Problem to work on:
Set out exactly every line of the entries below, starting at the line that holds "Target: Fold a" and stopping after the line that holds "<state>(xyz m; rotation".

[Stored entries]
# # #

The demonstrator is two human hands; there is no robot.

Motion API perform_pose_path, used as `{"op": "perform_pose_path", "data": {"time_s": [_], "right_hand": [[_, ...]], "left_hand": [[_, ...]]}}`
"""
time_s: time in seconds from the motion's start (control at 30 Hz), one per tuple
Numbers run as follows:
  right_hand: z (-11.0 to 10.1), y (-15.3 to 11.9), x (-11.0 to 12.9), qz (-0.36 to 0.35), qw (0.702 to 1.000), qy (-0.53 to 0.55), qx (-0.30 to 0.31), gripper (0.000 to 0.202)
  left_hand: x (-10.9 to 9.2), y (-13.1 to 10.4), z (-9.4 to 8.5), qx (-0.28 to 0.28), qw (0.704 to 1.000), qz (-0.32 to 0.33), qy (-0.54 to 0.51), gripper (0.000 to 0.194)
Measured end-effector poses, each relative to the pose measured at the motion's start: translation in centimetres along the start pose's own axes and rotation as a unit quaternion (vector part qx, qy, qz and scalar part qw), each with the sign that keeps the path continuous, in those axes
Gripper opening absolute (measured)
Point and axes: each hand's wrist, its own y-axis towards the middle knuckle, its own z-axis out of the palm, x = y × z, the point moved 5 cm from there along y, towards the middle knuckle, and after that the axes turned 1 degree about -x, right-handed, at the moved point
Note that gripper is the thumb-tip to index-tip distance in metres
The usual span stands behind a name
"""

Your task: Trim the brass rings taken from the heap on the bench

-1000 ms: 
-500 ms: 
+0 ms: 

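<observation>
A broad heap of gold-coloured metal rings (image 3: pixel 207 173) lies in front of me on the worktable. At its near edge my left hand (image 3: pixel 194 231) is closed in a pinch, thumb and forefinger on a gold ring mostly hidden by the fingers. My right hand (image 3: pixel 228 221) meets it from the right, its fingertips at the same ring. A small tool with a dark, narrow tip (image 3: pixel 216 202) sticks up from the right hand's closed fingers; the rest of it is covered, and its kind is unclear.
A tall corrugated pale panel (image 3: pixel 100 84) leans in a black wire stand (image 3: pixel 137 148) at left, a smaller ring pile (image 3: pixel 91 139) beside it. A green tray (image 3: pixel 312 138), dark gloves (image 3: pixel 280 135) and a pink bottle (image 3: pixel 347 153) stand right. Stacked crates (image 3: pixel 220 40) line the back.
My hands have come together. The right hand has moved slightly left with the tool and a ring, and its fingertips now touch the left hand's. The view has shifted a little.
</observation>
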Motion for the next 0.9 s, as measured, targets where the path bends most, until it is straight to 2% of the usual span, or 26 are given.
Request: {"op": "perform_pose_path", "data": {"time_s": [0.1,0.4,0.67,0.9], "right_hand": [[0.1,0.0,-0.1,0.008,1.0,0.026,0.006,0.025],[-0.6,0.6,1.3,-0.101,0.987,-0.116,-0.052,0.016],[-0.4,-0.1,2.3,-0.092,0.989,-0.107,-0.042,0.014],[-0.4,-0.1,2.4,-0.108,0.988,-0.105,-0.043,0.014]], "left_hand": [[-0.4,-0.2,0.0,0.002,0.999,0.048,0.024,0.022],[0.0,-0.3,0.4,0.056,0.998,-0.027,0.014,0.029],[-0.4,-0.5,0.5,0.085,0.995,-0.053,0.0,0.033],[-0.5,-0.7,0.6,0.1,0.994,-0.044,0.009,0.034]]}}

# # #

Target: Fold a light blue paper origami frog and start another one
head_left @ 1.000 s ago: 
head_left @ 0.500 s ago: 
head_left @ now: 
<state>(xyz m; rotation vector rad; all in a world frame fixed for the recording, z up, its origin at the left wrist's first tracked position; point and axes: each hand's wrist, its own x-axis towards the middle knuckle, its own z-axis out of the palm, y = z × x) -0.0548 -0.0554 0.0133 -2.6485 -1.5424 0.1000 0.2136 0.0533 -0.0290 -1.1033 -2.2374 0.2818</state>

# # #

Answer to the problem:
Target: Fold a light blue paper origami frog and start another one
head_left @ 1.000 s ago: 
head_left @ 0.500 s ago: 
head_left @ now: 
<state>(xyz m; rotation vector rad; all in a world frame fixed for the recording, z up, its origin at the left wrist's first tracked position; point and axes: each hand's wrist, its own x-axis towards the middle knuckle, its own z-axis out of the palm, y = z × x) -0.0548 -0.0554 0.0133 -2.6485 -1.5424 0.1000 0.2136 0.0533 -0.0290 -1.1033 -2.2374 0.2818</state>

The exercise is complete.